Mein spannendes Famulatur-Tertial im Shanghai East Hospital
Über die Famulatur
Mein Famulatur-Tertial im Shanghai East Hospital in der Megacity China war eine unglaublich bereichernde Erfahrung. Am ersten Tag erhielt ich eine ausführliche Einführung durch einen studentischen Mitarbeiter, der mir auch einen Arztkittel organisierte (Kosten: 300 RMB). Ich wurde einem Tutor zugeteilt und bekam viele wichtige Informationen zum Ablauf und den Erwartungen. Die Frübesprechungen auf Station fanden auf Englisch statt, was mir den Einstieg erleichterte.
Alltag im Krankenhaus
Der Klinikalltag war sehr abwechslungsreich. Die Oberärzte hielten regelmäßig Fallvorstellungen und Vorträge, die mir wertvolle Einblicke in die medizinische Praxis vor Ort gaben. Während die meisten Ärzte gut Englisch sprachen, war die Kommunikation mit Assistenzärzten und Pflegepersonal oft nur auf Chinesisch möglich. Glücklicherweise fand ich immer jemanden zum Übersetzen, wenn es nötig war. Besonders spannend war die Möglichkeit, im OP nach mehrfacher Nachfrage assistieren und sogar nähen zu dürfen.
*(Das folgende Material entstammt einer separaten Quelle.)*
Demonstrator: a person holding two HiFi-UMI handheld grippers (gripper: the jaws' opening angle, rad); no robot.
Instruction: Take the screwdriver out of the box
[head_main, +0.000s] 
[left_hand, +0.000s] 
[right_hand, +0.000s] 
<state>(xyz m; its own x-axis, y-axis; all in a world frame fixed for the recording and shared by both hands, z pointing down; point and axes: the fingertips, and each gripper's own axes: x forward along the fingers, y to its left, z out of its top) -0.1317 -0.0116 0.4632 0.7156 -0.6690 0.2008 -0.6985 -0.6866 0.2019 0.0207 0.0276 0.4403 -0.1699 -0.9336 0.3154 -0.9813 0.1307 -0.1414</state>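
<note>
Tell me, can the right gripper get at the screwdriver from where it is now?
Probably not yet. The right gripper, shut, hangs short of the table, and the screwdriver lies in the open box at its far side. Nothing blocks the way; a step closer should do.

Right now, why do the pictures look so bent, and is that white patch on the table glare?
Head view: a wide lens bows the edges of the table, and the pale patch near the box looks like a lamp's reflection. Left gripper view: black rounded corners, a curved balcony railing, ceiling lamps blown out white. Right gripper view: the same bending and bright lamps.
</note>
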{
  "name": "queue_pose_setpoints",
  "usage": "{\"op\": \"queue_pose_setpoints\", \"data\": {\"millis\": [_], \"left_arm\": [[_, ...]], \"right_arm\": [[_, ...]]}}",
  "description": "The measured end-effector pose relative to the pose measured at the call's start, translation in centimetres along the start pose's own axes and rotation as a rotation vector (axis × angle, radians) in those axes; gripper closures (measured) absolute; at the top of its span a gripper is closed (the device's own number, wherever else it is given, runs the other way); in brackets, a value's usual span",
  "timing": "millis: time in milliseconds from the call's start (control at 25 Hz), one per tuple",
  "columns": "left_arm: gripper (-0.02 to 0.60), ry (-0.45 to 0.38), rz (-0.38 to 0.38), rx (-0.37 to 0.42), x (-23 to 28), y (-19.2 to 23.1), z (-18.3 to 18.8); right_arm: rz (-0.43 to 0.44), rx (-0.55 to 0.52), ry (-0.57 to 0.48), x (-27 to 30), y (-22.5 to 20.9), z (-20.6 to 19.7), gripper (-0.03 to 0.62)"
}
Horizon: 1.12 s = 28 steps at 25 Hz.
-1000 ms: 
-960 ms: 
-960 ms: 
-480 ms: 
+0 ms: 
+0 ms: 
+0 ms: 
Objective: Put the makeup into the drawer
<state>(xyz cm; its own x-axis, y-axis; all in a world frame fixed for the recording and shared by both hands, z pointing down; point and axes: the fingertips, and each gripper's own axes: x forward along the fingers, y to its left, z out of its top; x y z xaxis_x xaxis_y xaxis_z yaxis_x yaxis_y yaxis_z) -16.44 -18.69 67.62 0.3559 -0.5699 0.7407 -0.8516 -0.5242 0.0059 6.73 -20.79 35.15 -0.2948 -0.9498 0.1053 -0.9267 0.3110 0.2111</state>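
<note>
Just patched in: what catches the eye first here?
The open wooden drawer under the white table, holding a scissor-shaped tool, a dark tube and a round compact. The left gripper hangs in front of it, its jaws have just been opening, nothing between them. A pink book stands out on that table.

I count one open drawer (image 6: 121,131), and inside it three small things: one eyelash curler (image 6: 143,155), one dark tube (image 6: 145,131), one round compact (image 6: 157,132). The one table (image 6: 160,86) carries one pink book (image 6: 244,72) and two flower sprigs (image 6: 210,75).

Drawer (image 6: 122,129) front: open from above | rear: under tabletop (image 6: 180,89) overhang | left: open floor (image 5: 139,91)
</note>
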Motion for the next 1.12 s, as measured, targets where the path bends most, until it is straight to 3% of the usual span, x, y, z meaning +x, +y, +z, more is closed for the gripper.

Die Operationen fanden meist vormittags statt, nachmittags nutzte ich die Zeit zum Selbststudium – ich kann nur empfehlen, einige Fachbücher mitzubringen.
Besonderheiten
Shanghai bietet neben der Famulatur viele Freizeitmöglichkeiten. Über eine WeChat-Gruppe für internationale Studierende konnte ich mich leicht mit anderen vernetzen und gemeinsame Ausflüge planen. So lernte ich nicht nur die chinesische Medizin, sondern auch die Kultur und das Leben in dieser faszinierenden Stadt von vielen Seiten kennen. Das Mittagessen im Krankenhaus war möglich, und die Arbeitszeiten lagen meist zwischen 7 Uhr morgens und 15 Uhr nachmittags.
Fazit
Rückblickend war das Tertial im Shanghai East Hospital eine großartige Erfahrung, die ich jedem Medizinstudenten nur empfehlen kann. Die Kombination aus medizinischem Lernen, praktischer Erfahrung und kulturellem Austausch macht diese Famulatur zu einem unvergesslichen Erlebnis.